According to the authors of the new work, the majority of patients with breast cancer – the most common cancer among women in the world – have tumors that are positive for estrogen receptors, therefore, in order to avoid recurrence, they are prescribed adjuvant endocrine therapy after surgery.

This leads to a decrease in the level of estrogen in the body. At the same time, estrogen levels rise in women taking menopausal hormone therapy to relieve the symptoms of cessation of menstrual cycles.

It was on the data of such Swedish patients that scientists focused. They analyzed the opposite effects of their endocrine therapy and tested the hypothesis that elevated estrogen levels protect against death due to Covid-19.

From early February to mid-September 2020, 49,853 women in Sweden were diagnosed with coronavirus, 16,693 of them were between 50 and 80 years old.

The sample included 14,685 women: 227 (2%, group one) had previously been diagnosed with breast cancer and were taking drugs that suppress estrogen receptors; another 2,535 (17%, group 2), conversely, were prescribed hormone replacement therapy to increase estrogen levels and relieve menopausal symptoms. The control group consisted of 11,923 (81%) women who received no estrogen-targeted treatment.

“Pharmaceutical reduction in systemic estrogen levels increased the risk of death from Covid-19 by 2.35 times in the first group, but after adjusting for additional factors (age, annual income, level of education and comorbidities. – Approx. ed.) , this association ceased to be meaningful.

Interestingly, an increase in systemic estrogen levels reduced the likelihood of dying from coronavirus by 0.45 times, this figure remained significant even after controlling for other factors, ”the scientists write.

From the first group, 23 women (10.1%) died during the study, from the second – 54 (2.1%), from the control – 546 (4.6%). The average age of the dead is 73.2 years. It was expectedly associated with the risk of death from coronavirus infection: an additional year increased the probability by 1.15 times.
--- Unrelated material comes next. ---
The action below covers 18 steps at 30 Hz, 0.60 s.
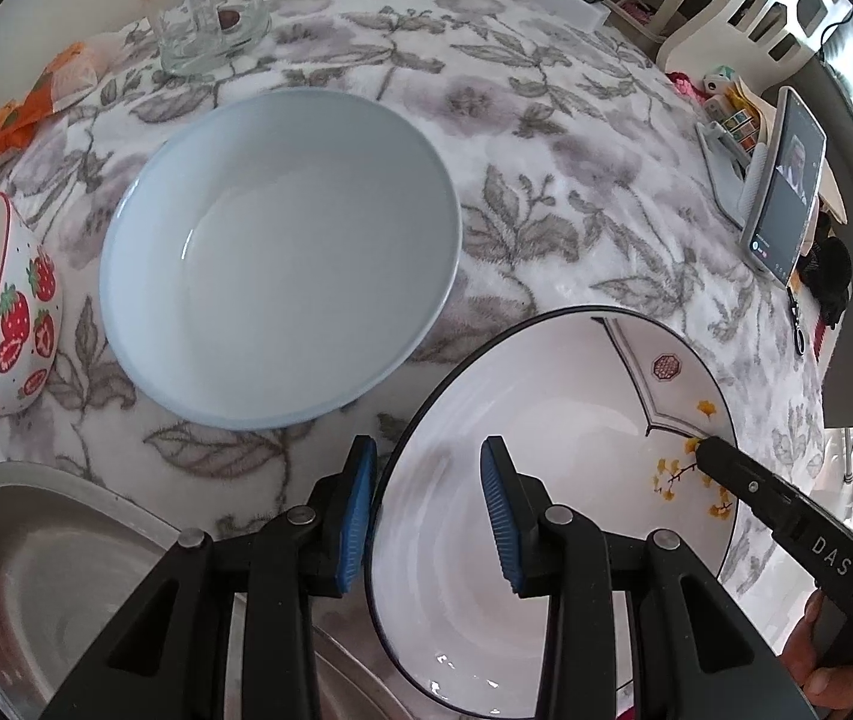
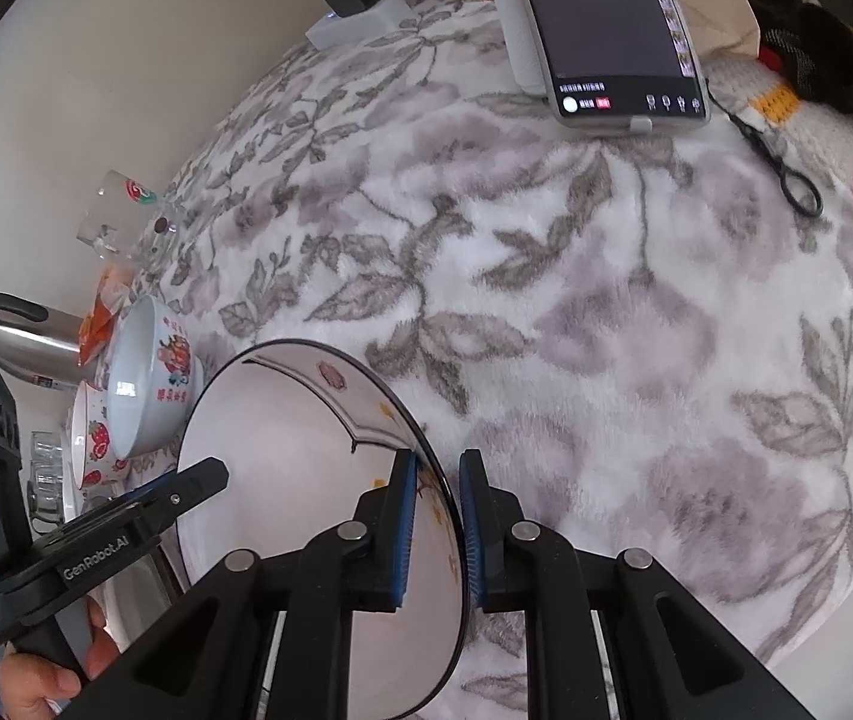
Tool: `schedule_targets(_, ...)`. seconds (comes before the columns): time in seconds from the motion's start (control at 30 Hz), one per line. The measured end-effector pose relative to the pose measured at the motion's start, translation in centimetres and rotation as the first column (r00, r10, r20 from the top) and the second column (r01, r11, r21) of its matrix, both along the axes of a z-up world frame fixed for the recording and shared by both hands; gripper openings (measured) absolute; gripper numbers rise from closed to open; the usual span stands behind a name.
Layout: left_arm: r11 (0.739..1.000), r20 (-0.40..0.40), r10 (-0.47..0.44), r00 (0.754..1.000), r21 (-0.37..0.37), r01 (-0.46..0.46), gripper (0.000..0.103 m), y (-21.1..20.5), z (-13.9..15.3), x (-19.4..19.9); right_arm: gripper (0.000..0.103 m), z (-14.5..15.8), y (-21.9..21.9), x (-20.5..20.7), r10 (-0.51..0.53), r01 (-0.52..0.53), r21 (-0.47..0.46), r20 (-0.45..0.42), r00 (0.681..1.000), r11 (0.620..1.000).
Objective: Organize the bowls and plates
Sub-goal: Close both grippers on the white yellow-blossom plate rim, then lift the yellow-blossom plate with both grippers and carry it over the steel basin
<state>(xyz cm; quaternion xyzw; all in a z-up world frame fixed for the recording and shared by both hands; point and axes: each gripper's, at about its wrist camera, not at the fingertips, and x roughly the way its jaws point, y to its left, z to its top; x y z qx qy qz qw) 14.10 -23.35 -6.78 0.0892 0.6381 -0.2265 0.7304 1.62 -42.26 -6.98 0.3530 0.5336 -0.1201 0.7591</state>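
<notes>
Right tongs (image 2: 435, 531) clamped on flowered bowl (image 1: 546, 510) rim, held tilted above tabletop (image 1: 546, 120); left tongs (image 1: 429, 516) apart, straddling opposite rim. Step: relocating bowl. Next, probably: nest into blue bowl (image 1: 282, 258).

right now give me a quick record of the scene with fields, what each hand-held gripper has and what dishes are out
surface: floral cloth
left hand-held gripper: jaws straddle the near rim of the flower bowl, pads not pressing it
right hand-held gripper: shut on the flower bowl's rim, bowl tilted
blue bowl: empty, upright, beside the flower bowl
strawberry bowl: left of the blue bowl, apart from it
metal basin: near left corner
glass mug: far side
phone: propped, screen on
</notes>
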Motion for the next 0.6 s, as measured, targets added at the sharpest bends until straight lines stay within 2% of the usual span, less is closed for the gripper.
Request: schedule_targets(0.6, 1.0, -0.004, 0.012, 1.0, -0.015, -0.012, 0.037, 0.3, 0.2, -0.1, 0.017, -0.7, 0.6, -1.3, -0.024, 0.024, 0.075, -0.01, 1.0, 0.997)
Each concomitant disease led to an increase in this indicator by 13%. Women with the lowest family incomes were almost three times more likely to not survive Covid-19 than those with the highest incomes.

Since the study was observational, it is impossible to establish the exact reason why estrogen affects the risk of dying from coronavirus. Also, scientists did not take into account data on the exact doses of drugs, body weight, bad habits, and the number of women from the first group was relatively small.

However, the authors of the work believe that they were able to confirm the relationship between estrogen levels and the chances of recovering after infection with SARS-CoV-2.

“Therefore, estrogen-raising drugs may play a role in therapy aimed at alleviating the severity of Covid-19 in postmenopausal women and should be explored in randomized controlled trials,” they concluded.